O presidente do Banco Nacional de Desenvolvimento Econômico e Social (BNDES), Guido Mantega, garantiu que pretende reduzir pela metade o tempo de análise de financiamentos para empresas que já têm cadastros tradicionais no banco. "Nós estamos criando uma linha de crédito para aqueles clientes que já têm vários projetos no banco, diminuindo o tempo de liberação ao menos pela metade", adiantou Mantega, em entrevista ao programa Conjuntura Econômica, da "TV Cultura". "Vamos reduzir a liberação para dois ou três meses, o que poderia demorar seis ou sete meses. Vamos agilizar essas operações de clientes que têm uma situação de crédito muito privilegiada."Guido Mantega admitiu que a carga tributária atingiu um nível elevado, que já provoca "incômodos" ao setor produtivo.
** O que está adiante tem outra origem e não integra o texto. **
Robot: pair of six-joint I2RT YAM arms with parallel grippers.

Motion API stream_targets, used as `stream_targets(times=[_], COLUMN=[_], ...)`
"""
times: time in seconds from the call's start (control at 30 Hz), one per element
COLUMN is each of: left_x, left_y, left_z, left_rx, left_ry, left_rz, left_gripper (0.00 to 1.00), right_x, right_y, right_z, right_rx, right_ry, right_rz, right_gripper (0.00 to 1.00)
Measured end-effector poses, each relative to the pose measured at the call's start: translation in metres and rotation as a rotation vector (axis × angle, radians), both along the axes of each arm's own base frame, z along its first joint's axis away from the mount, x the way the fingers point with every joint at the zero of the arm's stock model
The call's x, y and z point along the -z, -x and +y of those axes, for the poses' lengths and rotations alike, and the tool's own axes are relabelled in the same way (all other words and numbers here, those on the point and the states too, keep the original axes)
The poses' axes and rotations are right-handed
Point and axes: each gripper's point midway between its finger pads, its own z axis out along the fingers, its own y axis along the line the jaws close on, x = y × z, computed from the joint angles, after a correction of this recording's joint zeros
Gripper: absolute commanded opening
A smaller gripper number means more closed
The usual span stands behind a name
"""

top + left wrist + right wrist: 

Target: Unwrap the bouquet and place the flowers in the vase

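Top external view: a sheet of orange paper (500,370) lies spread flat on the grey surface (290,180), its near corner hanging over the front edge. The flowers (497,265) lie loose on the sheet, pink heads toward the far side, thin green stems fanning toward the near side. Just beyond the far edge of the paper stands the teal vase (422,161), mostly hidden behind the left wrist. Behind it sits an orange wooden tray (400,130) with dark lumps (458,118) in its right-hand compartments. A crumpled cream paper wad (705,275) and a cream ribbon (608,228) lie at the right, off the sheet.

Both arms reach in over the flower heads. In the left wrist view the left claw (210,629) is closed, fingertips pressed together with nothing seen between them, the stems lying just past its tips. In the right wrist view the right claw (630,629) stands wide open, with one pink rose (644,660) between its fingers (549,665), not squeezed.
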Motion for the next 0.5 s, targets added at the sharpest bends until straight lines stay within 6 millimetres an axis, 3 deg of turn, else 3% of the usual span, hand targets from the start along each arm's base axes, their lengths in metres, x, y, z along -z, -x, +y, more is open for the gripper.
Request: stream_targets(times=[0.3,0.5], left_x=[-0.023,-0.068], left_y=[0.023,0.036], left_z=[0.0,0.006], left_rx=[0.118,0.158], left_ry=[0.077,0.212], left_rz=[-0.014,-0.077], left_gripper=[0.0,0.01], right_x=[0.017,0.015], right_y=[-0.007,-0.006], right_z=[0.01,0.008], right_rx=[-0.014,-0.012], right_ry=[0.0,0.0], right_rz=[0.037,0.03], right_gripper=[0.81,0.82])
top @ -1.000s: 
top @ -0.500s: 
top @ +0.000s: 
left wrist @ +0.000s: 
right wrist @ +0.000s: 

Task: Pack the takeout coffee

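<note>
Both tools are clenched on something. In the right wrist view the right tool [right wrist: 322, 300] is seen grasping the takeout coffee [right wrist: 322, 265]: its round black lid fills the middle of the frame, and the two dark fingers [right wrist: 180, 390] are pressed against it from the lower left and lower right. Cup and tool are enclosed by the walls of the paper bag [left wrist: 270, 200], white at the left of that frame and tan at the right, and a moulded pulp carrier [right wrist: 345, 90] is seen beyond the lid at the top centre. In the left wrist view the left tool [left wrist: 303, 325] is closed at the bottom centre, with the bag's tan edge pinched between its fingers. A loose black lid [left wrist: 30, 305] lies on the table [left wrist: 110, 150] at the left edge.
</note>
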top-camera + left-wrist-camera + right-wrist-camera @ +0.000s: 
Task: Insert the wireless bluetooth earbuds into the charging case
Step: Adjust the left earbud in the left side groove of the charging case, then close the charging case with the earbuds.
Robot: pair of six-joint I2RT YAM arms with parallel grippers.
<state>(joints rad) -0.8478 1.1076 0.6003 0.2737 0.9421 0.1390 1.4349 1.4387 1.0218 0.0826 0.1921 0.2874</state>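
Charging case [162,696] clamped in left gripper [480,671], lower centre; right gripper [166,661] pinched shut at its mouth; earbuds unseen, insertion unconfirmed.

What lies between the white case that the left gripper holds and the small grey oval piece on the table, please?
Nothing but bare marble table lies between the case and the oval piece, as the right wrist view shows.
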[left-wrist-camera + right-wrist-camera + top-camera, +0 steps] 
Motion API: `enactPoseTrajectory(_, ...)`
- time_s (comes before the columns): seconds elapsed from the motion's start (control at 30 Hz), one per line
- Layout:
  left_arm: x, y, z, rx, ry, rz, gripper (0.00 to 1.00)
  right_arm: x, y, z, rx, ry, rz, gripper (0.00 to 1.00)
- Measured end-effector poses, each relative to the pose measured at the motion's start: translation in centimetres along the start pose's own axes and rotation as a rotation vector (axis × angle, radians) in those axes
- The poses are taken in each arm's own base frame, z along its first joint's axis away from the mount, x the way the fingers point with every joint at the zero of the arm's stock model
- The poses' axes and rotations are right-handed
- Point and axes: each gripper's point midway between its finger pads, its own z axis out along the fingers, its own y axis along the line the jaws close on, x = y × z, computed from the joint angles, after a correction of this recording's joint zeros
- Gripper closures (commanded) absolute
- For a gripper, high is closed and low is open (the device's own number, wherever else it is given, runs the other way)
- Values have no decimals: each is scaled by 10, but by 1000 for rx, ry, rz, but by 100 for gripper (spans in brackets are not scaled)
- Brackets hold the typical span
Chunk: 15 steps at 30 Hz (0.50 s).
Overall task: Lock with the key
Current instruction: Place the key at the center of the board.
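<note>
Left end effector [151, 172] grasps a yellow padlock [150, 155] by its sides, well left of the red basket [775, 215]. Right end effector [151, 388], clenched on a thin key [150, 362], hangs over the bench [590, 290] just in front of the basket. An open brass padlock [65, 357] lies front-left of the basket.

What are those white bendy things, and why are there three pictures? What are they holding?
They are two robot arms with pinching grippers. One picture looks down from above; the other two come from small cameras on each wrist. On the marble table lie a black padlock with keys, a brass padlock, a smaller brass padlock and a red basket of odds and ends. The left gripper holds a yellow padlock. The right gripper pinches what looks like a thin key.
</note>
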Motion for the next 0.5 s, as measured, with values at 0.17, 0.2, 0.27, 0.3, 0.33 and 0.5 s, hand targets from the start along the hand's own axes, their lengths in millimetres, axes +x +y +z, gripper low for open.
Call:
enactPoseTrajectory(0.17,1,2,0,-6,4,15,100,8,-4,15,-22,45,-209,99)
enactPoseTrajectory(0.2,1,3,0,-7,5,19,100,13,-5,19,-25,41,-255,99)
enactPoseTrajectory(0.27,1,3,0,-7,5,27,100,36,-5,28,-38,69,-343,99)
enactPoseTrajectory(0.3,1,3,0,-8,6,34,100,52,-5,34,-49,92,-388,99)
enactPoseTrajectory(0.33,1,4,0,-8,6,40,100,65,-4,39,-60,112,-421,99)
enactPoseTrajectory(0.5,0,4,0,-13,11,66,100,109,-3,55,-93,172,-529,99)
Porém, segundo ele, isso não seria responsabilidade do atual governo. "De 1995 até 2002, a carga tributária cresceu cerca de dez pontos porcentuais em relação ao PIB e, de fato, ela começa a incomodar certos setores produtivos", ponderou o presidente do BNDES. Ele disse que o governo está se mexendo para aliviar o bolso do contribuinte, com a redução do PIS, Cofins e Imposto de Renda de alguns setores. "O governo já está na direção correta, mas ainda pode fazer mais coisas para reduzir o custo do capital. A empresa brasileira tem que competir em pé de igualdade, ou até com superioridade, com as empresas do exterior."O presidente do BNDES voltou a falar sobre a questão do financiamento do banco para a ampliação do metrô paulistano. Sem citar diretamente o governo paulista, Mantega disse que o BNDES é obrigado a observar o limite fiscal do setor público. "O setor privado não tem nenhum limite, mas quando vem um governo de Estado ou uma prefeitura, tem os limites que foram estabelecidos na Lei de Responsabilidade Fiscal", lembrou. "O governo anterior é que criou essa legislação e esses limites, então nós temos que cumprir", salientou Mantega. E arrematou: "Eu não posso financiar qualquer projeto, tenho que olhar o impacto fiscal que isso tem."